When all the printing data is received in order, the last byte of
data received is an FF command ("yes" in S2040). When this command
is received, the process to print the received data is executed in
S2130. In other words, an image is formed on printing paper, and
the printed paper is deposited in the receiving tray 2c.
After the printing process is ended, it is determined in S2140
whether an error has occurred during the process. When no error has
occurred during the process ("no" in S2140), the process is
repeated from S2030, in which the next data transmission is waited.
When an error has occurred during the process ("yes" in S2140), on
the other hand, the present value or state of the error print
output enable flag ErrPrntEna is judged in S2150. When the flag has
been set to "1" in S2090 ("yes" in S2150), the contents of the
error, including the fact that the printing process has not been
completed and the type of error, are printed out on paper by the
printing functions of the laser printer 2 in S2160, and the process
is repeated from S2030. However, when the flag has been set to "0"

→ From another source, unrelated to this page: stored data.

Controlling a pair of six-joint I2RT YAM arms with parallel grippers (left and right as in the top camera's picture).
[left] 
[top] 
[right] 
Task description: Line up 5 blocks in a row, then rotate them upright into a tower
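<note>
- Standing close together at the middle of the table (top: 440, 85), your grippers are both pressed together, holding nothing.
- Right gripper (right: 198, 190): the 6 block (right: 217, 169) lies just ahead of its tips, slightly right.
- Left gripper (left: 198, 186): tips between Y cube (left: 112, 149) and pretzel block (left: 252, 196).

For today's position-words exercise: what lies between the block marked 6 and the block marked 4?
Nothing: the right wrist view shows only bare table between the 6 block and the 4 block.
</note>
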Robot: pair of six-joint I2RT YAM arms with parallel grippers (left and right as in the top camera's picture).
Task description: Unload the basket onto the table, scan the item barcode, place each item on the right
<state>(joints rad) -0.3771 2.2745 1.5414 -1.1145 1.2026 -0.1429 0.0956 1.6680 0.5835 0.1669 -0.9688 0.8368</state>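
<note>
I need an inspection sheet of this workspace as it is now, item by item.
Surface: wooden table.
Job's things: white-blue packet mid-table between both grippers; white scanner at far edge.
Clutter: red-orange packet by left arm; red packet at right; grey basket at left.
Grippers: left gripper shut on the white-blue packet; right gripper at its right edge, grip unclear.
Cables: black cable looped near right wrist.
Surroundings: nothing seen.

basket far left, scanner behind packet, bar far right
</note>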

in S2100 ("no" in S2150), the contents of the error are not printed
out by the laser printer 2. and the process is repeated from
S2030.
It is noted that when the status monitor program SP is executed by
the computer 4 during this printing process due to the process of
S1094 in FIG. 4, the computer 4 displays the status monitor 32a
while repeatedly performing the status monitor display routine of
FIG. 10 at the fixed time interval (one second, for example).
During the status monitor display routine, the computer 4 first
requests the laser printer 2 in S6000 to transmit status data to
the computer 4. Upon receipt of the request, the laser printer 2
transmits status data to the personal computer 4. When no data is
received at the computer 4 ("no" in S6010), the status monitor
display routine is ended in S6020 without changing the content of
the present status monitor 32a. When status data is received ("yes"

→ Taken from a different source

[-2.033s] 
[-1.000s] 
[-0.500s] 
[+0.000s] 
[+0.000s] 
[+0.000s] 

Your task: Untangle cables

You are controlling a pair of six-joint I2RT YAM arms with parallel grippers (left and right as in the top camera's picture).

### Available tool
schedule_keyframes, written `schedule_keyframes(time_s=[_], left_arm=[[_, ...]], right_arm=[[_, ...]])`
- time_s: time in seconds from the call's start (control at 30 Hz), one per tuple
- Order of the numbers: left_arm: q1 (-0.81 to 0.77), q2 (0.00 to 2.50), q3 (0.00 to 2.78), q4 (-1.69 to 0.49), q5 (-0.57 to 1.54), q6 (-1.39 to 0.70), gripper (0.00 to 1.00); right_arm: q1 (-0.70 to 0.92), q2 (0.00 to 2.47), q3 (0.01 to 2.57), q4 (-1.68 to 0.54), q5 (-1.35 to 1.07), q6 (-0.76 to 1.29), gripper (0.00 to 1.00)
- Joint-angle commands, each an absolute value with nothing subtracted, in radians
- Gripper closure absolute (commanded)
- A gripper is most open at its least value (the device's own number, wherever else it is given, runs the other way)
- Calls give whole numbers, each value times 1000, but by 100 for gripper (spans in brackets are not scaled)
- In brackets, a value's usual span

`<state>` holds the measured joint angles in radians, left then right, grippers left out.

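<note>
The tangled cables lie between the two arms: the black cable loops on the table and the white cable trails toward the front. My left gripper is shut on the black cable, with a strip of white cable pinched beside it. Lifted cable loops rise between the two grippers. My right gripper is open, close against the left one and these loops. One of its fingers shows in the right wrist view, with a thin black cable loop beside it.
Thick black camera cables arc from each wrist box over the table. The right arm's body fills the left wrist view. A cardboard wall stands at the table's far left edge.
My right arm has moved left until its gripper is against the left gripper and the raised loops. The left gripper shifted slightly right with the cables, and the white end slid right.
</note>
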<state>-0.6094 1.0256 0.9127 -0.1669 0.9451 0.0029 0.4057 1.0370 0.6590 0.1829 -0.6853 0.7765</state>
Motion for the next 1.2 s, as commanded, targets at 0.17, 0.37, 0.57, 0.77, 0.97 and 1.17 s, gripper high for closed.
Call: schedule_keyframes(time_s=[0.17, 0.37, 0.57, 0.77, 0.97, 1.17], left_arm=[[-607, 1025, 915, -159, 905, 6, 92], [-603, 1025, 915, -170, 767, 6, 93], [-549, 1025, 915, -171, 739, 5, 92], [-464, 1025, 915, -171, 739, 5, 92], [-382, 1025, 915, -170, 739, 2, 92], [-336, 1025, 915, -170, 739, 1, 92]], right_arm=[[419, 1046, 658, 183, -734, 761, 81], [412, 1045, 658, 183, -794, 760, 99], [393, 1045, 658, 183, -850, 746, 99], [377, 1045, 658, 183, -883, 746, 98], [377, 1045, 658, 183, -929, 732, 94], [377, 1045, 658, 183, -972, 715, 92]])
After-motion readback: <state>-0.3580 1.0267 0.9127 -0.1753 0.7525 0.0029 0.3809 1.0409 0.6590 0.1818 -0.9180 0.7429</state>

in S6010), on the other hand, it is judged in S6030 whether or not
the status represented by the received status data is the same as
that of the latest received status data. When the present status is
the same as the latest status ("yes" in S6030), the status monitor
display routine ends in S6040 without changing the content of the
display 32a. When the present status is different from the latest
status ("no" in S6030), on the other hand, the status monitor
display routine ends in S6060 after changing the content of the
display 32a into the present status in S6050. The computer 4 thus
continuously displays the present status of the laser printer 2 in
the status monitor display area 32a on the display 32. The computer
can therefore display various states of the printer 2. For example,
the computer can display that the printer is in a warming-up
condition, in a ready condition, in an operating condition, in an
error condition such as a paper jam, a paper empty, a command
error, or the like, and in other various conditions.
As described above, the personal computer 4, which is the data
processing device of the present embodiment, receives status
signals from the laser printer 2, which is the printing device of
the present embodiment. When the StatusMon flag is set to "1,"
indicating that the status of the laser printer 2 is to be
displayed in the status monitor on the display 32 of the personal
computer 4, the personal computer 4 outputs in S1100, to the laser
printer 2, an error print output "off" command instructing the
printer not to perform error print outputs. When the StatusMon flag
is set to "0," indicating that the status of the laser printer 2 is
not to be displayed in the status monitor, on the other hand, the
personal computer 4 outputs in S1150, to the laser printer 2, an
error print output "on" command instructing the printer to perform
error print outputs.
Thus, when the personal computer 4 is set to display the status of
the laser printer 2, without any action on the part of the user,
the personal computer 4 automatically sends an error print output
"off" command to the laser printer 2. Therefore, if a printer error
occurs, an error message is not outputted onto printing paper and
printing paper is not wasted. Further, printing settings need not
be changed, improving work efficiency.
When the personal computer 4 is set not to display the status of
the laser printer 2, on the other hand, the personal computer 4
automatically sends an error print output "on" command to the laser
printer 2. Therefore, even if the personal computer 4 does not
display the status monitor, error conditions in the laser printer 2
can still be determined and quickly resolved, preventing a decrease
in work efficiency.
As described above, according to the first embodiment of the
present invention, it is judged in S1080 whether or not the status
monitor is to be displayed on the display of the personal computer.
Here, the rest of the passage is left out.